Today, that complicated legacy persists across the United States. The public pools of mid-century—with their sandy beaches, manicured lawns, and well-tended facilities—are vanishingly rare. Those sorts of amenities are now generally found behind closed gates, funded by club fees or homeowners’ dues, and not by tax dollars. And they are open to those who can afford to live in such subdivisions, but not to their neighbors just down the road.
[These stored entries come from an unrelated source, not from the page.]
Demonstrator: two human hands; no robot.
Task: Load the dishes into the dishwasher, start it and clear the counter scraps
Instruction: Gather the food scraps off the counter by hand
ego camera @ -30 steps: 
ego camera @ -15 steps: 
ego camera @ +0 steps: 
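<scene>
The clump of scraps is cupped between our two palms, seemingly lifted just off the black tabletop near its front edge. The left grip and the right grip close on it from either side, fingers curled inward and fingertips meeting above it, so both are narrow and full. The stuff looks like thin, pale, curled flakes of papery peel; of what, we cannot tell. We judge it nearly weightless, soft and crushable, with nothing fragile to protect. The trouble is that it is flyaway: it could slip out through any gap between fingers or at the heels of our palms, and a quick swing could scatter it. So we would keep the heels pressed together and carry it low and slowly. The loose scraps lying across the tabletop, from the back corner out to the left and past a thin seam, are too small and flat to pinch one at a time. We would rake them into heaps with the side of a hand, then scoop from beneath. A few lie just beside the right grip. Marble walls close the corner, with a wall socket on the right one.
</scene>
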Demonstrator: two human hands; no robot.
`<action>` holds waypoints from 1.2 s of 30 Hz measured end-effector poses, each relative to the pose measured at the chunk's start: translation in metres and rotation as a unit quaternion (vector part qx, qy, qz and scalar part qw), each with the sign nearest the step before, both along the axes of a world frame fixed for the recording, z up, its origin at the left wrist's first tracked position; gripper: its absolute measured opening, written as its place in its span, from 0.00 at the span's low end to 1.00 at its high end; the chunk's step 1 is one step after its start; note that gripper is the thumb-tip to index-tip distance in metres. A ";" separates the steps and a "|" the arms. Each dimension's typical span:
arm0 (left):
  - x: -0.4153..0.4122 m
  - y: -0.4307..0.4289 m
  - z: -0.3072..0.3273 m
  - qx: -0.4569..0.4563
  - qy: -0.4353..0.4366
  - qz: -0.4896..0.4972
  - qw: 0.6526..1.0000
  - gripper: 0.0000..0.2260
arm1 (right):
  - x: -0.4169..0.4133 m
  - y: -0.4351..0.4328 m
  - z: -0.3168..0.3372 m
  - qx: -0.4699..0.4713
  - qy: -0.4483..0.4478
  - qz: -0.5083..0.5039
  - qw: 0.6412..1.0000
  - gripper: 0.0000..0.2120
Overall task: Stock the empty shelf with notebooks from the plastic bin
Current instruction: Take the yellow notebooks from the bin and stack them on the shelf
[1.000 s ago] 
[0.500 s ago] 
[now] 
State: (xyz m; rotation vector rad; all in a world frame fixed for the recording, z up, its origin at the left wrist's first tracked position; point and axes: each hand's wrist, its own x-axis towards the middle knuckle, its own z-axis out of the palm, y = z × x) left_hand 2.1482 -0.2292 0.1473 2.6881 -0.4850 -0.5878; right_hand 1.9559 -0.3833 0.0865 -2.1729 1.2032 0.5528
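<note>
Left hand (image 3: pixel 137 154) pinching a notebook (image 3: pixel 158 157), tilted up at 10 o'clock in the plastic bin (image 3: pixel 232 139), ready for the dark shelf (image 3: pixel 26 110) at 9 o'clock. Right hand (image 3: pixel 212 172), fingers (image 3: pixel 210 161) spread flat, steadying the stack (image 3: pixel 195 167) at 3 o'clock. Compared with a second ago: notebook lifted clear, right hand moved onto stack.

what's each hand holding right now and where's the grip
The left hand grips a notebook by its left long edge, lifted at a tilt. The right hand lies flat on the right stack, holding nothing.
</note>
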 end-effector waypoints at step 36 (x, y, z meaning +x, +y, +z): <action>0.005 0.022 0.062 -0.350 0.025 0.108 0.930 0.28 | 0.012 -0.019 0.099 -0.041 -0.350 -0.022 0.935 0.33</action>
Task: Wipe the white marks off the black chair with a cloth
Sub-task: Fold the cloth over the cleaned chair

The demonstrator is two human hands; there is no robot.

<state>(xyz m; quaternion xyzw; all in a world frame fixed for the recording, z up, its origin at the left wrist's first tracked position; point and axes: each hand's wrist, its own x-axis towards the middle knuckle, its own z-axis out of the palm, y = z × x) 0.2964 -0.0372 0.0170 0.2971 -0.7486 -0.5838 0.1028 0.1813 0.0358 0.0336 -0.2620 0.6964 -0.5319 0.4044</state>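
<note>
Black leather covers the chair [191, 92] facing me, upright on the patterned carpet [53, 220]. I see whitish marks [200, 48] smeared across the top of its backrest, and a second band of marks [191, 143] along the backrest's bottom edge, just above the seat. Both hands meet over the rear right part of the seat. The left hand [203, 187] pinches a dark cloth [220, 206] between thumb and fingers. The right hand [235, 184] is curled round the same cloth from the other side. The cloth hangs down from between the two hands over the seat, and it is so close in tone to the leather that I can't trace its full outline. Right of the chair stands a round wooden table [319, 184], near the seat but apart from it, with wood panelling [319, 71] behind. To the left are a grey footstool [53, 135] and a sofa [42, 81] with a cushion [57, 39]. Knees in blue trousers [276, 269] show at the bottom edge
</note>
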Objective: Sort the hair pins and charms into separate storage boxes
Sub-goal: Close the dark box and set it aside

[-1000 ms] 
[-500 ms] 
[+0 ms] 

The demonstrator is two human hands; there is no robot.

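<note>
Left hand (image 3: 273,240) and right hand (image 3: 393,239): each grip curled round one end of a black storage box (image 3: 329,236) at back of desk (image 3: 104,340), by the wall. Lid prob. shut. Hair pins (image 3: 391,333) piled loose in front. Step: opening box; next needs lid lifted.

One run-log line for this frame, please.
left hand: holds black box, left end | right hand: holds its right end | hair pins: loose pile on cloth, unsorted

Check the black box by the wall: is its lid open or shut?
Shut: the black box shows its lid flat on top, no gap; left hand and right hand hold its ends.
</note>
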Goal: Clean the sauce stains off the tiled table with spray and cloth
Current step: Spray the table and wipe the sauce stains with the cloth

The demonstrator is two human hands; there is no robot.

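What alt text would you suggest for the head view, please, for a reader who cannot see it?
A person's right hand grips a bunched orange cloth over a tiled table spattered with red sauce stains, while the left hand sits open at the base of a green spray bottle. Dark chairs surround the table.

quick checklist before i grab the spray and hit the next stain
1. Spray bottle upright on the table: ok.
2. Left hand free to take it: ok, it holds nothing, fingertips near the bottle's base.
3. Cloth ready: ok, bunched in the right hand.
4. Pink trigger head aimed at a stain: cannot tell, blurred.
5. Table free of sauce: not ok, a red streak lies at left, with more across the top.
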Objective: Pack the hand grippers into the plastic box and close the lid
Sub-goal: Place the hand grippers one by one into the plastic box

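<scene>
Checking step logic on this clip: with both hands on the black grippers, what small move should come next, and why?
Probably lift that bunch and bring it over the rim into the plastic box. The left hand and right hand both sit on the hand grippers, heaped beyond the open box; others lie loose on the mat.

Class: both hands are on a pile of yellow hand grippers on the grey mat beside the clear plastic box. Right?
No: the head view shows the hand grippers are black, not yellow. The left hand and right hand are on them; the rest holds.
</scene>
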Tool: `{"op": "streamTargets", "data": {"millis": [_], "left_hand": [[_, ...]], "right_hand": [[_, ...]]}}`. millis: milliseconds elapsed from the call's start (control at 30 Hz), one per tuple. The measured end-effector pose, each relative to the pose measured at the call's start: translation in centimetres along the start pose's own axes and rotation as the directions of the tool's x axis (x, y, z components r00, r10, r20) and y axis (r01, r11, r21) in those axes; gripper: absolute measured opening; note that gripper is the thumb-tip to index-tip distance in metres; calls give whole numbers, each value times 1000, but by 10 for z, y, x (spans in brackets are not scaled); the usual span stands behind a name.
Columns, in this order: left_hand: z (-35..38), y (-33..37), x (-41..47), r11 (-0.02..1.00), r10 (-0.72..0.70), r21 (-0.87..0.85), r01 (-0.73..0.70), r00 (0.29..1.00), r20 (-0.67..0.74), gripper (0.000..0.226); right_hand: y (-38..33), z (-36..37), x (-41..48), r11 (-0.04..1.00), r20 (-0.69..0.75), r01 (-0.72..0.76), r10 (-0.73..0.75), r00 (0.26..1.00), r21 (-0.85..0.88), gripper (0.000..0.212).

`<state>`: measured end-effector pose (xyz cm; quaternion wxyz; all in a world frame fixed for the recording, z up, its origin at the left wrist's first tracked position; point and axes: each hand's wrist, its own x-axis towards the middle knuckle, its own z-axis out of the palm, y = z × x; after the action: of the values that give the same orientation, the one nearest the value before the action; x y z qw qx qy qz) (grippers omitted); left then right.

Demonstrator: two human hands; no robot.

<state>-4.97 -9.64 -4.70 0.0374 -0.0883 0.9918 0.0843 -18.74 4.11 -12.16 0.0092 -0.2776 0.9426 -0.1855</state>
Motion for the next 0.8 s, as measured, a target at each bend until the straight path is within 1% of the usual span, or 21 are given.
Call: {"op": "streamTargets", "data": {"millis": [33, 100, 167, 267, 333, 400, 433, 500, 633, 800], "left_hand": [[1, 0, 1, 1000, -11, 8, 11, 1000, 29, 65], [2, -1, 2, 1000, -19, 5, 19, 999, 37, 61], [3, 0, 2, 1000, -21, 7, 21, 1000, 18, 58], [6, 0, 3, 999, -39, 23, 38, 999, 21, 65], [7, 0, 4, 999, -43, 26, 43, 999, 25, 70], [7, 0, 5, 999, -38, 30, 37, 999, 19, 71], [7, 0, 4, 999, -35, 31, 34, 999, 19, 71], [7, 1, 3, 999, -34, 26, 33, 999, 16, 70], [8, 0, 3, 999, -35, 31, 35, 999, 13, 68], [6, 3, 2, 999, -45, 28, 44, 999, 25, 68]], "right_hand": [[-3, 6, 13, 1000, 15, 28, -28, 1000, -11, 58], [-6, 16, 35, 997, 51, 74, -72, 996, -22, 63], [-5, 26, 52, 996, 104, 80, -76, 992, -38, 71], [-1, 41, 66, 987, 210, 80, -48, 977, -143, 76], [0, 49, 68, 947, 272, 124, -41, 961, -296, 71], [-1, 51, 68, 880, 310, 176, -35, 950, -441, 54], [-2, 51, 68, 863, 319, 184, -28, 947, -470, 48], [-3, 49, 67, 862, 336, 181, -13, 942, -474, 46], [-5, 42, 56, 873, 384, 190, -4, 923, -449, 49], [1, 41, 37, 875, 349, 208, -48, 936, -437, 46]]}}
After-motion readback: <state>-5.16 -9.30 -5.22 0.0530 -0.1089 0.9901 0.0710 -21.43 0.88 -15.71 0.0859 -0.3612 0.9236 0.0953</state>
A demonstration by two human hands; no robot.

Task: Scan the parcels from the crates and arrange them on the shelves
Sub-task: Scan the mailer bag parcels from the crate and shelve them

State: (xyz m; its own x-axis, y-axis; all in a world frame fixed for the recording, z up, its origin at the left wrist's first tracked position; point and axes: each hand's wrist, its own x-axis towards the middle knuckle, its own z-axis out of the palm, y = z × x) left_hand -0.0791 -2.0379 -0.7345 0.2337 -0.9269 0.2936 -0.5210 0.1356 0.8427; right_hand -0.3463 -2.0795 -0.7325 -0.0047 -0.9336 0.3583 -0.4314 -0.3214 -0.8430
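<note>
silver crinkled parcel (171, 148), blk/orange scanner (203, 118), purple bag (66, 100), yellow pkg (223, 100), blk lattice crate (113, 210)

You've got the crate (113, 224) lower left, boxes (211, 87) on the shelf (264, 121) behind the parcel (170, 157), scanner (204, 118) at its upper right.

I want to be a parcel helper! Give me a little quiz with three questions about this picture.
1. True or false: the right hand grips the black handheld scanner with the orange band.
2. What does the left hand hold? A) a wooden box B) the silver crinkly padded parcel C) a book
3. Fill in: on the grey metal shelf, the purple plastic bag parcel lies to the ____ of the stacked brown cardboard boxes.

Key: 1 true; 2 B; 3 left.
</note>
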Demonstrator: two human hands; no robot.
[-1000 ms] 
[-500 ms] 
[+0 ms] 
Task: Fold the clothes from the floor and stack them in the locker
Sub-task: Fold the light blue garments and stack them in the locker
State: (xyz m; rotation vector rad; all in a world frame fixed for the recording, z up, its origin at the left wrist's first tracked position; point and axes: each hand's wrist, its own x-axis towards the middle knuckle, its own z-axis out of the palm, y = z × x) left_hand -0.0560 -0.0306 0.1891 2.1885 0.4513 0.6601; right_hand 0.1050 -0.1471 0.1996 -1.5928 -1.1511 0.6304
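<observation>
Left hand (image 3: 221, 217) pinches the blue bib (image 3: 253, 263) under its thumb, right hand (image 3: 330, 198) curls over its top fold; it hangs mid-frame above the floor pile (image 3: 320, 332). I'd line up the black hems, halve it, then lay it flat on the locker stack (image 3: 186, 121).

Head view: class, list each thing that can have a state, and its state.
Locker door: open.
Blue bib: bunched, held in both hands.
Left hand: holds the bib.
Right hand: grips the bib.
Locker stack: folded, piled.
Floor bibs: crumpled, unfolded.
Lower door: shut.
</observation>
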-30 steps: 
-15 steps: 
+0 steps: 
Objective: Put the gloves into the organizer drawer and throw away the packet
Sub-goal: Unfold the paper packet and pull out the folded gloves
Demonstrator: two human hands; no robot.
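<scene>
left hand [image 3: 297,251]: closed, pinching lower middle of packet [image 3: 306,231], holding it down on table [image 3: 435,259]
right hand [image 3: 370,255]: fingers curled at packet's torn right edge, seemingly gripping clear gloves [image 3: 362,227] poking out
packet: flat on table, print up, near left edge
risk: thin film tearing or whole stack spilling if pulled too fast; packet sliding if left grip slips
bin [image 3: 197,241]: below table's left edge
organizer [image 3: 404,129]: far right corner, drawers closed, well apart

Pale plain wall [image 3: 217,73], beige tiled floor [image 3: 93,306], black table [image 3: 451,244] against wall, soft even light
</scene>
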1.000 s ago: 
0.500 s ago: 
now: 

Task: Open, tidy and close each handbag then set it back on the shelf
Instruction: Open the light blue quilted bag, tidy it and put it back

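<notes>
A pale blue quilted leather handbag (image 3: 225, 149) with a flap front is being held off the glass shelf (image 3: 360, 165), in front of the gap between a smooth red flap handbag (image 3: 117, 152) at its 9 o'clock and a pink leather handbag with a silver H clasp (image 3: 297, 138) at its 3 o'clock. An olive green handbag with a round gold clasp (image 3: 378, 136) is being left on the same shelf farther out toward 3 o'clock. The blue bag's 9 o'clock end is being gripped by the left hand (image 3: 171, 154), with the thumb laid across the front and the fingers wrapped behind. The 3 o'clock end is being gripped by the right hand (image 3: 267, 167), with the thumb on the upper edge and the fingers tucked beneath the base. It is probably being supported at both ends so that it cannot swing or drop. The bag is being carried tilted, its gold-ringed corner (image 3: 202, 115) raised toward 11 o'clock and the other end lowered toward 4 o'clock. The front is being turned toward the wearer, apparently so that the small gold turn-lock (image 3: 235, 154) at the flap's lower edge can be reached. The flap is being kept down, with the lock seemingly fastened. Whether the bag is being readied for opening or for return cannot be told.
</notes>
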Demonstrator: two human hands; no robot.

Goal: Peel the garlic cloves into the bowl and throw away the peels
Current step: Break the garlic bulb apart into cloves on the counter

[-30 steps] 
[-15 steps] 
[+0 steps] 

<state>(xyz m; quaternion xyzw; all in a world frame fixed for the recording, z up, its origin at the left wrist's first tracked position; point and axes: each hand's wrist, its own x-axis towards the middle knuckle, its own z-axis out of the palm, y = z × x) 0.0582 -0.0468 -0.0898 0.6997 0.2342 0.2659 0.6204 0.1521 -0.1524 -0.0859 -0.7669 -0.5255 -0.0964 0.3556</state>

Whatever took place in McKinney on Friday, it occurred against this backdrop of the privatization of once-public facilities, giving residents the expectation of control over who sunbathes or doggie-paddles alongside them. Even if some of the teens were residents, and others possessed valid guest passes, as some insisted they did, the presence of “multiple juveniles…who do not live in the area” clearly triggered alarm. Several adults at the pool reportedly placed calls to the police. And none of the adult residents shown in the video appeared to manifest concern that the police response had gone too far, nor that its violence was disproportionate to the alleged offense.
To the contrary. Someone placed a sign by the pool on Sunday afternoon. It read, simply: “Thank you McKinney Police for keeping us safe.”